= What to work on =
Reproduce the full listing below unchanged, apart from the pictures.

━━━━━━━━━━

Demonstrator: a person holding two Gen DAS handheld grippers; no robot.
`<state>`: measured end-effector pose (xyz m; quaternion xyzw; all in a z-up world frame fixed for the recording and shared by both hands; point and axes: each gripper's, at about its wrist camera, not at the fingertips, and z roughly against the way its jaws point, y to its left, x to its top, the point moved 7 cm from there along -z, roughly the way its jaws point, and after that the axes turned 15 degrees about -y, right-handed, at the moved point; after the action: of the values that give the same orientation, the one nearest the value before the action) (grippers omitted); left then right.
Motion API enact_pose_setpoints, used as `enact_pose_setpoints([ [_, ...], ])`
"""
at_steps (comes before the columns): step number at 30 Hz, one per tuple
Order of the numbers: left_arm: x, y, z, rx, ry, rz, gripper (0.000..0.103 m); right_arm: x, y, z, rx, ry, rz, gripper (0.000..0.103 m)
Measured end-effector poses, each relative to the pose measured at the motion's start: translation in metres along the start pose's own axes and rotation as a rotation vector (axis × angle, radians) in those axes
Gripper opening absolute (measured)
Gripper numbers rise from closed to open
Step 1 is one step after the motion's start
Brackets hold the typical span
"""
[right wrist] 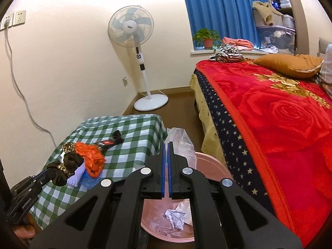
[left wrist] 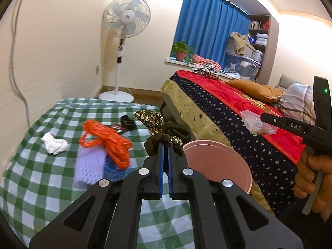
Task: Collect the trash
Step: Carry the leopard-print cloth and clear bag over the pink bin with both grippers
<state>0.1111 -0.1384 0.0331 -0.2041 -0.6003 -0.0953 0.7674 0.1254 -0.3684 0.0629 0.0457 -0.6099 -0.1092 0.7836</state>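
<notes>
Beside green-checked table [left wrist: 41, 176], each hand-held gripper clamped: left [left wrist: 166, 145] on brown floral scrunchie [left wrist: 153, 124], right [right wrist: 166, 145] on crinkled clear bag [right wrist: 180, 143].

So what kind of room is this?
Most likely a bedroom: there's a bed with a red blanket and a pillow, blue curtains and a standing fan.

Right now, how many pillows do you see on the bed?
2. An orange-brown pillow lies on the red rose blanket near the head end; a plaid pillow lies beside it, partly cut off. Others may be hidden.
</notes>
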Motion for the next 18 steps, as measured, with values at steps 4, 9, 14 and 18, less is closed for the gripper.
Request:
enact_pose_setpoints([
  [4,-0.007,-0.015,-0.015,-0.022,0.018,-0.005,0.003,-0.004,-0.014,-0.004,-0.022,0.009,0.002,0.002],
  [9,-0.016,-0.037,-0.033,-0.052,0.041,-0.018,0.003,-0.007,-0.026,-0.007,-0.04,0.017,-0.014,0.002],
  [14,-0.024,-0.054,-0.051,-0.08,0.066,-0.027,0.003,-0.008,-0.032,-0.01,-0.052,0.022,-0.037,0.002],
  [18,-0.03,-0.065,-0.061,-0.097,0.081,-0.034,0.003,-0.008,-0.035,-0.013,-0.062,0.022,-0.042,0.002],
])
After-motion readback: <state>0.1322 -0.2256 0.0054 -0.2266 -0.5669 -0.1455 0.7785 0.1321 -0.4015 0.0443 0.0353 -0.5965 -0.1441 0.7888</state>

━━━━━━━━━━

= Answer =
Demonstrator: a person holding two Gen DAS handheld grippers; no robot.
`<state>`: measured end-effector pose (xyz m; quaternion xyzw; all in a z-up world frame fixed for the recording and shared by both hands; point and axes: each gripper's, at about its wrist camera, not at the fingertips, and z roughly against the way its jaws point, y to its left, x to its top, the point moved 7 cm from there along -z, roughly the way its jaws point, and after that the axes turned 15 degrees about -y, right-handed, at the moved point; after the action: of the values that give the same orientation, the one nearest the value before the action) (grippers omitted); left then right.
Motion API enact_pose_setpoints, used as `enact_pose_setpoints([ [_, ...], ])`
"""
at_steps (comes before the columns): step number at 30 Hz, one per tuple
Order of the numbers: left_arm: x, y, z, rx, ry, rz, gripper (0.000..0.103 m); right_arm: x, y, z, rx, ry, rz, gripper (0.000..0.103 m)
Measured end-effector poses, each relative to the pose measured at the motion's start: translation in metres along the start pose's own axes and rotation as a rotation vector (axis × angle, radians) in those axes
Gripper opening absolute (measured)
Gripper numbers rise from closed to open
Step 1 is one step after the motion's start
Brackets hold the typical span
"""
[right wrist] 
[left wrist] 
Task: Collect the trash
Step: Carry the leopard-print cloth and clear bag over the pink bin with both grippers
<state>0.1111 -0.1384 0.0331 -0.2041 -0.6003 -0.0953 0.7674 0.1254 -0.3684 0.0629 0.0457 -0.6099 -0.1092 0.7836</state>
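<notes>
Beside green-checked table [left wrist: 41, 176], each hand-held gripper clamped: left [left wrist: 166, 145] on brown floral scrunchie [left wrist: 153, 124], right [right wrist: 166, 145] on crinkled clear bag [right wrist: 180, 143].

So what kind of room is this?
Most likely a bedroom: there's a bed with a red blanket and a pillow, blue curtains and a standing fan.

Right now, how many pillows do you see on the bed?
2. An orange-brown pillow lies on the red rose blanket near the head end; a plaid pillow lies beside it, partly cut off. Others may be hidden.
</notes>
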Motion for the next 18 steps, as measured, with values at steps 4, 9, 14 and 18, less is closed for the gripper.
Request:
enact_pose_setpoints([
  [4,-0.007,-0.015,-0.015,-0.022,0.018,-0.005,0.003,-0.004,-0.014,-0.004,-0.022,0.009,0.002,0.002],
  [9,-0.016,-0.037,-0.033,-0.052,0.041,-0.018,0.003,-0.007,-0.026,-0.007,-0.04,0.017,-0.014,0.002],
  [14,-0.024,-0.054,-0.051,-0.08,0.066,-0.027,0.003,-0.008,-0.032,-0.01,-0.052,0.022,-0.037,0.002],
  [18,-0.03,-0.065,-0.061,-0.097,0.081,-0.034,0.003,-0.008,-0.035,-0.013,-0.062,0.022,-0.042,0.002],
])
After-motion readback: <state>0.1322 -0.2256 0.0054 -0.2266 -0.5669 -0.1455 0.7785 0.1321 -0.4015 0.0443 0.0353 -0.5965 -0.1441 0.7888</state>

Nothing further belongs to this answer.